Yet he was not conscious of any feeling of love. She was still an unknown and uncharted land to him, to which at times the instinct of self-preservation blindly inclined him. Nor could he fathom the feeling that had sent her to his assistance. He was grateful, to the point that he would not for the world have left a bruising memory on her young life, and yet, at times, at the thought that in her silent watching, her unquestioning devotion, there lay a deep unfaltering determination to turn him aside from his fixed purpose, he felt a fierce revolt, an angry antagonism at her growing ascendency. This was the situation on the night when, mercifully confused in memory and perceptions, he had stumbled back into his studio, mocking at destiny, and found her waiting.
XXIV
In his present numbed sense of outlines and of jumbled conceptions Dangerfield had obeyed a sullen instinct of revolt when he had drawn Inga from the studio to plunge again into the heavy slumber of the city. He had a confused idea that, in this groping flight through deserted midnight regions, he would find some way to discourage her, to shake off this uncomplaining obstacle to his liberty of decision. The long flights of stone steps down which they groped their way, put forth hollow, echoing protests which mounted behind them as they sank deeper into the cavernous descent, until they emerged into the arcade, wan and still with its faint, watery glass sides and dipping vines, and ahead, Broadway yawning at the entrance.

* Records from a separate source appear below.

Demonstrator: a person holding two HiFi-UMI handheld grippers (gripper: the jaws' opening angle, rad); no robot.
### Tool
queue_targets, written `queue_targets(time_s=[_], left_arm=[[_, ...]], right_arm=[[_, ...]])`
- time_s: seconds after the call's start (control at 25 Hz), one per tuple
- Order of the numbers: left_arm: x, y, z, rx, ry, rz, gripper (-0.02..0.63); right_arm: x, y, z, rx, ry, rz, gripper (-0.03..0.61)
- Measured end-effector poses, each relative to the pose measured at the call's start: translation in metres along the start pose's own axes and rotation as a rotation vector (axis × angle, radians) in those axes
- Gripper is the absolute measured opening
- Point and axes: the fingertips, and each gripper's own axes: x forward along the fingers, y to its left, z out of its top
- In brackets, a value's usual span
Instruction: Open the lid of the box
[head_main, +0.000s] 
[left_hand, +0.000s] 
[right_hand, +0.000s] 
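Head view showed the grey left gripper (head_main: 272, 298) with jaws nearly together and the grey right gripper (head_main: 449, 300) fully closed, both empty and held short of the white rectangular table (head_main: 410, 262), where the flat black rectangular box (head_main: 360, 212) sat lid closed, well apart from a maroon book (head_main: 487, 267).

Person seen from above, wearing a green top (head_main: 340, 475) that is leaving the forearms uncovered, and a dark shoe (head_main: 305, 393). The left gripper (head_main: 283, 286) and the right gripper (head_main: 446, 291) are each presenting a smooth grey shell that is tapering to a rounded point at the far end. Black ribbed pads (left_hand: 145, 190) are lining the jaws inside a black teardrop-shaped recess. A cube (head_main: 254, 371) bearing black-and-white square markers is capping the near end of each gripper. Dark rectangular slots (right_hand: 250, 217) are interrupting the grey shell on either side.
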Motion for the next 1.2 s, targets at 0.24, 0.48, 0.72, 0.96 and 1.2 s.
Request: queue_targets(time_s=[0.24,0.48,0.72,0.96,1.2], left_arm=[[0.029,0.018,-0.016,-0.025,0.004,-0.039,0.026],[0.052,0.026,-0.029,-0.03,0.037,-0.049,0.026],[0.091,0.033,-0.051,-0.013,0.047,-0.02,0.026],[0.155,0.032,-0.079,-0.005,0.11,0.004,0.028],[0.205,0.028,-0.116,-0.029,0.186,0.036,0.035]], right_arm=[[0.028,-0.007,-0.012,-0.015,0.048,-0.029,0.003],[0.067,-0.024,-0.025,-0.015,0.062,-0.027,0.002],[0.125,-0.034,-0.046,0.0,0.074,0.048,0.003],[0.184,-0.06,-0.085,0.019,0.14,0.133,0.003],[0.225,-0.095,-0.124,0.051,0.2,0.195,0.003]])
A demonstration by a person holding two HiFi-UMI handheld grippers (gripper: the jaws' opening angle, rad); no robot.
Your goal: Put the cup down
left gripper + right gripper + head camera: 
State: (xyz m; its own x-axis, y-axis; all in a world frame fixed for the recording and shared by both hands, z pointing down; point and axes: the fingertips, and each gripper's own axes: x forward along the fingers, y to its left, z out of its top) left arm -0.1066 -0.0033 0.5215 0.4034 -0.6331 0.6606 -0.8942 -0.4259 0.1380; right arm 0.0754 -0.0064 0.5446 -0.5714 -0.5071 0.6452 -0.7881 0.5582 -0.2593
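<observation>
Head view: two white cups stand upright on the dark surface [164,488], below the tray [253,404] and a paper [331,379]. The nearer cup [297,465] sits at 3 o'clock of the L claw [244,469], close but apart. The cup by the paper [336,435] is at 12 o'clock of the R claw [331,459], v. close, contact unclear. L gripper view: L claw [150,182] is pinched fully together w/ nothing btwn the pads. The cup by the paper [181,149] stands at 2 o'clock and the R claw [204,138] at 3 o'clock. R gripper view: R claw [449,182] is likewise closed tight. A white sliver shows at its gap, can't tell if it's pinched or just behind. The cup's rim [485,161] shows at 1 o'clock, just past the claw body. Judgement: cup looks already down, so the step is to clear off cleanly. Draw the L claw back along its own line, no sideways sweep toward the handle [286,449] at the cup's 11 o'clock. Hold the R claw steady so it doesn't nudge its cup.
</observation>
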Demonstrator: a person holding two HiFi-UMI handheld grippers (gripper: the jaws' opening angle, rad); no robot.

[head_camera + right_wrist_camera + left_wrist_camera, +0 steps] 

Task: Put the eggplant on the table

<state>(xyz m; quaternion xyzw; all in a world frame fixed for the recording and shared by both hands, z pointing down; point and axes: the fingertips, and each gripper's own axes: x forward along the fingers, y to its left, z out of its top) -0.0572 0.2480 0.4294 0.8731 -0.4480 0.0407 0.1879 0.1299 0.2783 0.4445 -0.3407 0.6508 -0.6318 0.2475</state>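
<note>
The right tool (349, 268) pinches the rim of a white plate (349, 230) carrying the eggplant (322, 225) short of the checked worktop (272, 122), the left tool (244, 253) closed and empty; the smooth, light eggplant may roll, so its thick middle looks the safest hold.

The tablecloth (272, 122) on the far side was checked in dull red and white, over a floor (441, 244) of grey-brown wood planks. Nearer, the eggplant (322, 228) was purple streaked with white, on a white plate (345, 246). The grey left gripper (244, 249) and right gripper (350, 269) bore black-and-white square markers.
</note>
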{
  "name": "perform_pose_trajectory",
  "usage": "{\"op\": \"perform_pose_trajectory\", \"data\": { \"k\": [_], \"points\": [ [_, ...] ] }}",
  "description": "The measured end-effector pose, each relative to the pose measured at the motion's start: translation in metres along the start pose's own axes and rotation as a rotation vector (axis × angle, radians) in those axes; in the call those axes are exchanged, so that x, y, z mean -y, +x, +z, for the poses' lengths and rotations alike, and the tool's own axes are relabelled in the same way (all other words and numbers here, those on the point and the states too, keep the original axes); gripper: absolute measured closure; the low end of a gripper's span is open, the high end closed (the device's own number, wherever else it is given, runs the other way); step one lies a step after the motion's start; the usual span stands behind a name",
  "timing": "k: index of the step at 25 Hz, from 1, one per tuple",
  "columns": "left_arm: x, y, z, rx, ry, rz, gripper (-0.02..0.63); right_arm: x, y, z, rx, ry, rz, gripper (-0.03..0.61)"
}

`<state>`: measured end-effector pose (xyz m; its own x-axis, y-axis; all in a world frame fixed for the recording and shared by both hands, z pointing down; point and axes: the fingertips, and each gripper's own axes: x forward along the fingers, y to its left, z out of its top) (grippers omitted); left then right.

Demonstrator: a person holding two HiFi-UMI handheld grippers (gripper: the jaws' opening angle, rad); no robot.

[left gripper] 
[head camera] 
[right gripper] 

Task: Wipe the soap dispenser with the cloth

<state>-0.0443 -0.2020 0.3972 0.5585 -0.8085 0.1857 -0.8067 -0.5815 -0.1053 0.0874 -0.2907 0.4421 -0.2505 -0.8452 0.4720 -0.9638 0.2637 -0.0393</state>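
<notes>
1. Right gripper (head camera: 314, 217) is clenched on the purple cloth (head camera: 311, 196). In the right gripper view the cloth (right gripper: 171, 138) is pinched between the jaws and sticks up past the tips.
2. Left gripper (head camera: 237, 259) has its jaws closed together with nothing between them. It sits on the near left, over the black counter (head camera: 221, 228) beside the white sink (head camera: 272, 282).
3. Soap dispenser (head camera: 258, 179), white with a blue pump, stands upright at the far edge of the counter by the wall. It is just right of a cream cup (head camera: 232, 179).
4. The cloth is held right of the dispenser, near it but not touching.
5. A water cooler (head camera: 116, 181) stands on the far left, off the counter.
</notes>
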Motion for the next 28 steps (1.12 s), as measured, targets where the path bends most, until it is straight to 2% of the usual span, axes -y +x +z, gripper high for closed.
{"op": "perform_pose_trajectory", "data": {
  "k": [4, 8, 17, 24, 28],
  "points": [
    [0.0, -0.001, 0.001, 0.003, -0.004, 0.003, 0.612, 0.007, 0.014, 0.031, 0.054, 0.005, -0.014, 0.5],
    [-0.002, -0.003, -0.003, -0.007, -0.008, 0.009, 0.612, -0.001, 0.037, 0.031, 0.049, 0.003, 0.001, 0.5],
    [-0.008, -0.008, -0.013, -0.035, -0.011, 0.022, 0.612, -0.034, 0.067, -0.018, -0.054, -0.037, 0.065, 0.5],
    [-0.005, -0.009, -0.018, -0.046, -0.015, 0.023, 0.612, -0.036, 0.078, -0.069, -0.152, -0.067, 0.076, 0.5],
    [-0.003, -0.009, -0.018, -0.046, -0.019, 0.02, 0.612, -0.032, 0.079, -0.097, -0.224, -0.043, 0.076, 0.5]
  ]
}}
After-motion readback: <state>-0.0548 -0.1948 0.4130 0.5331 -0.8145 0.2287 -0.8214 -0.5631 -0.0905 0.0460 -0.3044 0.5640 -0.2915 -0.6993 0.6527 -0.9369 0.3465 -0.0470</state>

Dangerfield strode on, seeing neither to the right nor to the left, and, following the whim of the moment, turned westward toward the river. A late car roared down the long vista and fled, retreating in softening rumbles. The street was empty and the acute sound of their steps struck in fantastic distortion against the city of silence. A policeman from the shadow of a doorway studied them with suspicion. Above them, mysterious leviathans—swollen gas-towers—spread black bulks against the sprinkled night. He stopped and turned on her, seeing her white face dimly in the flickering street.

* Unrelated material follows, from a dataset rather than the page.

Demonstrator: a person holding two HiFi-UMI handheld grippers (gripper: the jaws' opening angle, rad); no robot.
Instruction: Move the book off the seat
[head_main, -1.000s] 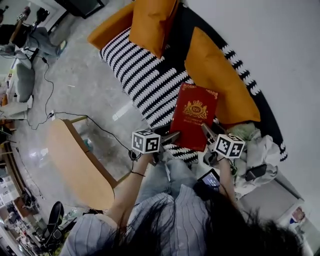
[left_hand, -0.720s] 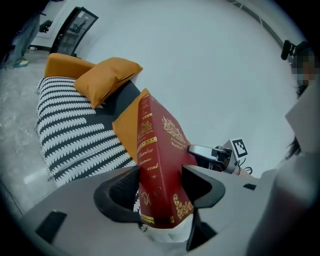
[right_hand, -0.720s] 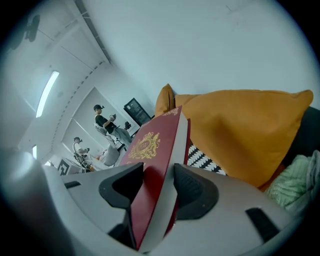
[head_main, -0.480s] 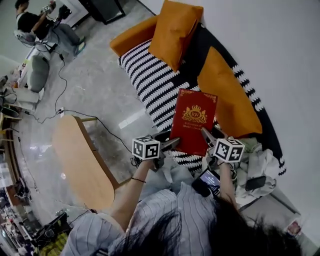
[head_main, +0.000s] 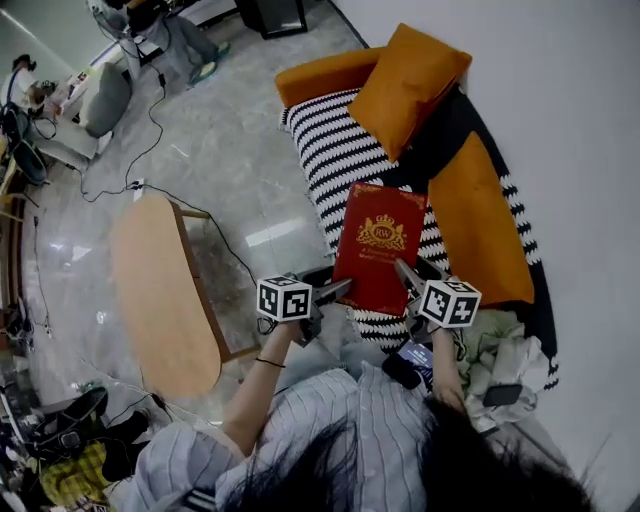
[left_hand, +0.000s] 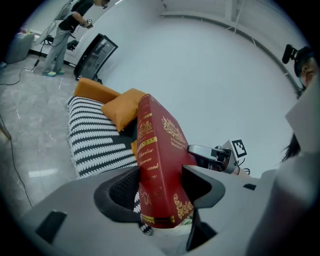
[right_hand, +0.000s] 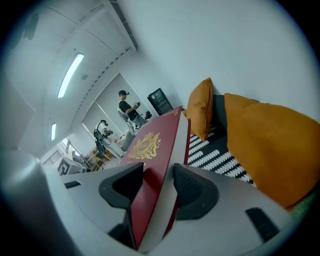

“So you are following me?” he said angrily.
“Please.”
She moved a little closer, her hands clasped and at her throat, in her voice that low almost guttural note of soothing appeal which she knew had the charm of quieting him. He stared at her blankly, confusing her with other voices and other memories, and, in the end, with a nervous shake of his head, strode away, apparently oblivious of her presence.

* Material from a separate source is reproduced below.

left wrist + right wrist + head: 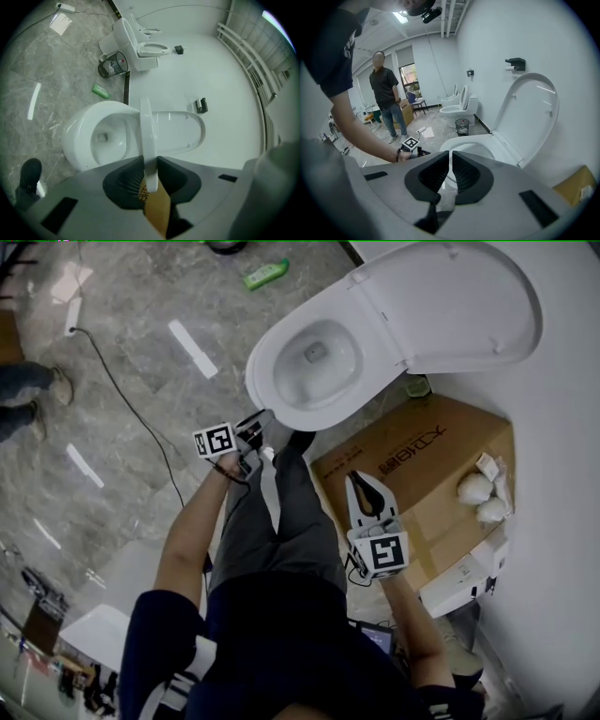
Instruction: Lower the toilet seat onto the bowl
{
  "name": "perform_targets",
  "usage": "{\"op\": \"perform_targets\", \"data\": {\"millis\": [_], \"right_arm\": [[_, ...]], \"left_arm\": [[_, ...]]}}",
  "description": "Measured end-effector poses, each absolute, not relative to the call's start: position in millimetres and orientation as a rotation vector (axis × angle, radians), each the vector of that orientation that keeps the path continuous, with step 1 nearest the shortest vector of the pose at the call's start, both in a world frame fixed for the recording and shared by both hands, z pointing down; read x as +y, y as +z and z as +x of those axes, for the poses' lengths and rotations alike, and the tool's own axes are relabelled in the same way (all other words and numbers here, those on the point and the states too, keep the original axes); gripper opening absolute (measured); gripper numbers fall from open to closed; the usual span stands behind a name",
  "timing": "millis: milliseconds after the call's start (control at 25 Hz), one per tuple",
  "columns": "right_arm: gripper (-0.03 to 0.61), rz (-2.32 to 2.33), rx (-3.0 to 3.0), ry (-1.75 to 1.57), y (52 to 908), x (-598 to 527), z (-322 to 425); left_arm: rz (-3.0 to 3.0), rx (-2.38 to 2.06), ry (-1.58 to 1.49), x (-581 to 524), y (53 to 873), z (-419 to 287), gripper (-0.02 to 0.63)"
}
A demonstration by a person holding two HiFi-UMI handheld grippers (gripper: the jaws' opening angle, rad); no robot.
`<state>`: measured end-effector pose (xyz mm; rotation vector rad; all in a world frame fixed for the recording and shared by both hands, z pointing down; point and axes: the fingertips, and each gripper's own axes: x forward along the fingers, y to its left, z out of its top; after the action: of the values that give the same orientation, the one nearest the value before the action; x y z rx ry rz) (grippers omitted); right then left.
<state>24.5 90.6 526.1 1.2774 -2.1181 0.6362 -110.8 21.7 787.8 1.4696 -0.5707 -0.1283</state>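
Toilet seat [146, 136] was partway down, seen edge-on in the left gripper view between the bowl [93, 136] and the raised lid [180, 131], not yet resting on the rim. Left tongs [150, 161] pinched the seat's front edge, pads on either face. Right tongs [450, 153] were pressed together with nothing in them, hanging over the cardboard box [422, 456] beside the toilet, well apart from the seat.

Handling, as a judgement: the seat looked like rigid moulded plastic, smooth and glossy, so likely slippery under a narrow pinch. It was hinged at the back, so its weight would swing it down and bang the bowl if the hold slipped. It is probably moderate in weight and won't flex. The front edge, farthest from the hinge, was the sensible place to hold, with a deep bite rather than just the tips. Chipping seemed unlikely, but a dropped seat could crack or jar the hinge.
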Motion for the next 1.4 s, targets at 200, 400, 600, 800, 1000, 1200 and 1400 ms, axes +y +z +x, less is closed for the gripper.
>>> {"op": "perform_targets", "data": {"millis": [200, 400, 600, 800, 1000, 1200, 1400], "right_arm": [[0.041, 1.249, -2.106, 0.653, 539, 93, 22], [0.041, 1.227, -2.098, 0.675, 552, 95, 19], [0.041, 1.216, -2.085, 0.697, 563, 95, 17], [0.041, 1.21, -2.081, 0.711, 574, 95, 18], [0.041, 1.197, -2.071, 0.733, 586, 100, 20], [0.04, 1.188, -2.064, 0.757, 595, 101, 18], [0.04, 1.181, -2.064, 0.773, 601, 103, 19]], "left_arm": [[1.47, -0.574, -0.109, 24, 808, -115, 0.104], [1.452, -0.57, -0.108, 26, 828, -119, 0.104], [1.448, -0.561, -0.117, 28, 844, -120, 0.106], [1.442, -0.571, -0.104, 28, 863, -122, 0.109], [1.434, -0.576, -0.099, 29, 878, -122, 0.11], [1.427, -0.588, -0.075, 28, 893, -123, 0.112], [1.41, -0.619, -0.058, 30, 905, -123, 0.115]]}}
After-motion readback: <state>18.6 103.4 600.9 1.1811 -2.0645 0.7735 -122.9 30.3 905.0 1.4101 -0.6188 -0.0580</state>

The tenements closed in over them, putting forth their heavy, crowded smells. A random fruit-stand glowed at their sides, its drowsy guardian snoring behind glass partitions; beyond him, a senseless body, wrapped in rags huddled in the warmth of a “family entrance”; shouts, curses, laughter rolled out from a blinded back parlor, and, all at once, a stream of yellow shot across the oozing black of the street. They stopped abruptly; from the doorway an old man reeled forth, and by his side, guiding his hand, a child—an unearthly child with an aureole of golden hair. He came opposite, lurched almost on them, touched them with a groping hand and passed, grumbling. He was blind. Dangerfield began to laugh with that short, blood-freezing laughter of his, which was the cry of all the bitterness within his soul. She shuddered and momentarily clung to his arm, turning to watch the child and the drunkard fading into the gloom.